With senses numbed, we can continue. At Gertrude Contemporary’s booth, I chat to performance character Renny Kodgers, an absurdly tanned lounge singer.
“If you prick me do I not bleed?” he asks me. “If you grease me do I not slide? If you stroke me do I not stiffen?” These questions remain rhetorical.
Also look out for an installation from Japanese-born, Berlin-based artist Chiharu Shiota. It’s a painstakingly woven web of white thread strewn with old books and loose pages. It’s emotive, dramatic and intricate. Between the big installations, there’s work from dozens of artists. Just a few highlights: arresting new works from Juan Davila and Hiromi Tango, frantic tapestries of text and image by Paul Yore and Polly Borland's lenticular photography.
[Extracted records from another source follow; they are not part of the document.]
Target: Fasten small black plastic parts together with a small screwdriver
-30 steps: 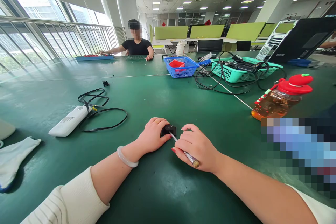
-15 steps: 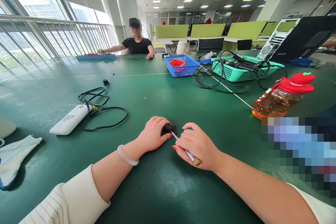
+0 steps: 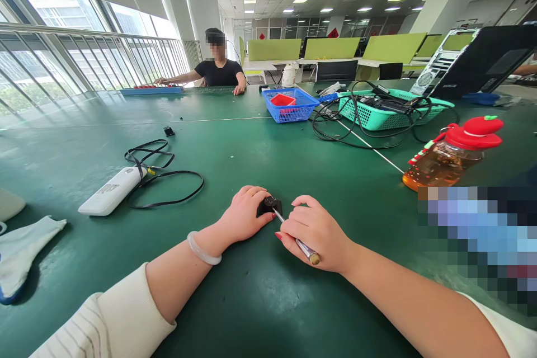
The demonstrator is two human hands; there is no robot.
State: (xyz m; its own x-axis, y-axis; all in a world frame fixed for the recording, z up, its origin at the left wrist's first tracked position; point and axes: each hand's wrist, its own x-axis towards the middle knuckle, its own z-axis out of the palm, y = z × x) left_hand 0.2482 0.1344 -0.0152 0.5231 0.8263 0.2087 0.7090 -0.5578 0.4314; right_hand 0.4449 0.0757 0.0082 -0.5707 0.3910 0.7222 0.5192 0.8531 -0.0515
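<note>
Near the middle of the green table [image 3: 251,148], my left hand [image 3: 244,213] grips a small black part [image 3: 274,203] from its left side, thumb in front and fingers behind. My right hand [image 3: 316,232] is closed around a thin screwdriver [image 3: 307,250] with a metal shaft and a brownish handle end. The shaft slants up to the left, and its tip meets the black part close to my left thumb. What the tip touches on the part is too small to make out.
Left lie a white power bank [image 3: 112,191] with a black cable and a pale glove [image 3: 25,251]. Behind are a blue basket [image 3: 289,114] and a green basket [image 3: 369,119] with cables. A red-lidded bottle [image 3: 448,162] stands right. A person [image 3: 220,71] sits across.
</note>
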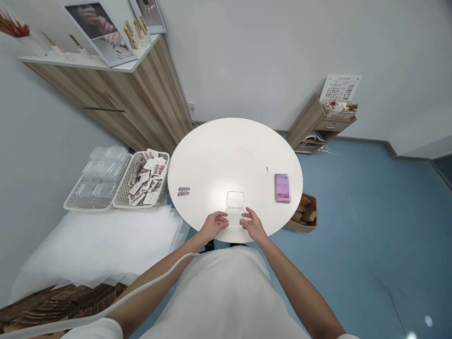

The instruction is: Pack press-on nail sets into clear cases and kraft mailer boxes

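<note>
A clear plastic case (235, 199) lies with its lid opened out flat near the front edge of the round white table (226, 150). My left hand (213, 224) grips the left side of its nearer half, with curled fingers at the rim. On the opposite side my right hand (253, 225) holds the same half between thumb and fingers. To the left rests a small sheet of several dark, shiny press-on nails (183, 191). A purple rectangular item (282, 188), blurred out, is on the right, with a tiny reddish piece (267, 169) beyond it.
Left of the table stand a white basket of cards (141, 207) and another basket (88, 208) stacked with clear boxes. A cardboard box (312, 212) sits on the floor at right. A wooden cabinet (155, 94) and small shelf unit (307, 122) stand behind.
</note>
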`<state>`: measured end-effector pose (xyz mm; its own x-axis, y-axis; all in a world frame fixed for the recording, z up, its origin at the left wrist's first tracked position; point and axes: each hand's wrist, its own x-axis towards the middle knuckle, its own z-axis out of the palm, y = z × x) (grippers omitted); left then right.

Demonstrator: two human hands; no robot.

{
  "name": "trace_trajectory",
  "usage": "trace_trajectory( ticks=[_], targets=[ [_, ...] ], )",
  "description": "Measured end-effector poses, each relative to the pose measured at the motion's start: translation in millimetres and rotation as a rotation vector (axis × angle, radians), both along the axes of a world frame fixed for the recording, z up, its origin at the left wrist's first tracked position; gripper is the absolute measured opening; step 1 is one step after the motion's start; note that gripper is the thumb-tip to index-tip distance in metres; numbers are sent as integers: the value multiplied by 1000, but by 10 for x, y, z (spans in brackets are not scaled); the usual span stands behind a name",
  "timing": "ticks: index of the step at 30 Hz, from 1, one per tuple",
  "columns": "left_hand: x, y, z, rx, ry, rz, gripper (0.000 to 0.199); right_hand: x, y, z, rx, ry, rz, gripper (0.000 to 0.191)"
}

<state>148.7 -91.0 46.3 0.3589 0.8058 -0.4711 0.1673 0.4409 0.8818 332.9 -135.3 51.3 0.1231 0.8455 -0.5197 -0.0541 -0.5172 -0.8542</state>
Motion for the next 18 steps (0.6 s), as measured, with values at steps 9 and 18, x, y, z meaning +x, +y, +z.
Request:
trace_trajectory(
  ticks=[9,18],
  targets=[
    [150,66,-551,29,173,68,34,-56,-105,-432,-63,-49,71,71],
    [262,116,-656,172,393,-62,21,58,99,-643,-114,-146,132,70]
  ],
)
Art Week, though, refuses to be confined to the Art Fair. There are plenty of satellite events – both official and unofficial.
Just around the corner from ACCA there’s a guerrilla gallery hosted in the vegetable aisle of the Sturt Street IGA. It’s the work of online art traders Blue Thumb, making the point that art buying should be as accessible as grocery shopping.
On the way back to town, look out for a new video work from Jess Johnson and Simon Ward at Federation Square, combining Johnson’s kaleidoscopic imagination with Ward’s 3D-animation works.
At the top end of the city is alternative art fair Spring 1883. There’s no open-plan convention space here. Instead, 24 galleries are dispersed across three floors of suites in the Windsor Hotel. It makes for some interesting uses of space.
Some gallerists revel in the ad hoc nature of it. Paintings are laid out on beds; there’s a Brook Andrew piece last seen hanging at the NGV is propped lazily against a wall; in a storage room, a video by Laresa Kosloff presents unwitting gallery visitors, filmed looking at art, set to Whitney Houston’s I Have Nothing.
The curtains are drawn in Michael Bugelli’s suite.
“This is a carved wooden ouroboros,” says a man inside the room, pulling back bedsheets to reveal a sculpture of a snake eating its own tail by Heather B Swann.
Bugelli isn’t the only one to incorporate the hotel’s functions. Elsewhere, there’s a Patricia Piccinini sculpture of two entwined evolutionary quirks half-buried under the sheets. Tim Woodward’s piece displays the contents of the minibar. In one room, Madè Spencer-Castle and Jeremy Eaton have filled a bathroom with flowers. In another, the bath is full of ice and bottles of champagne. This might not be an exhibit. The gallerists do seem to be in a good mood.
Amidst the fairs and exhibitions there’s also a full program of performances and talks. Ryan Presley’s Blood Money Currency Exchange Terminal invites you to convert Australian dollars into the artist’s own “blood money currency” (BMD) – watercolour-painted banknotes adorned with angry-looking Indigenous faces.
On Saturday, audio artists Sonia Leber and David Chesworth will take guests through a sonic walk of the fair and exhibits. A panel will discuss the invisible voices of Australian art in Indigenous Archives and Storytelling.
In a Kensington warehouse, The Other Art Fair has yet more of everything. There are guided tours, zine-making workshops, augmented reality installations, and 88 emerging and unrepresented artists – almost all from Australia – selling their work directly.
Melbourne Art Week is on now, and continues until August 5.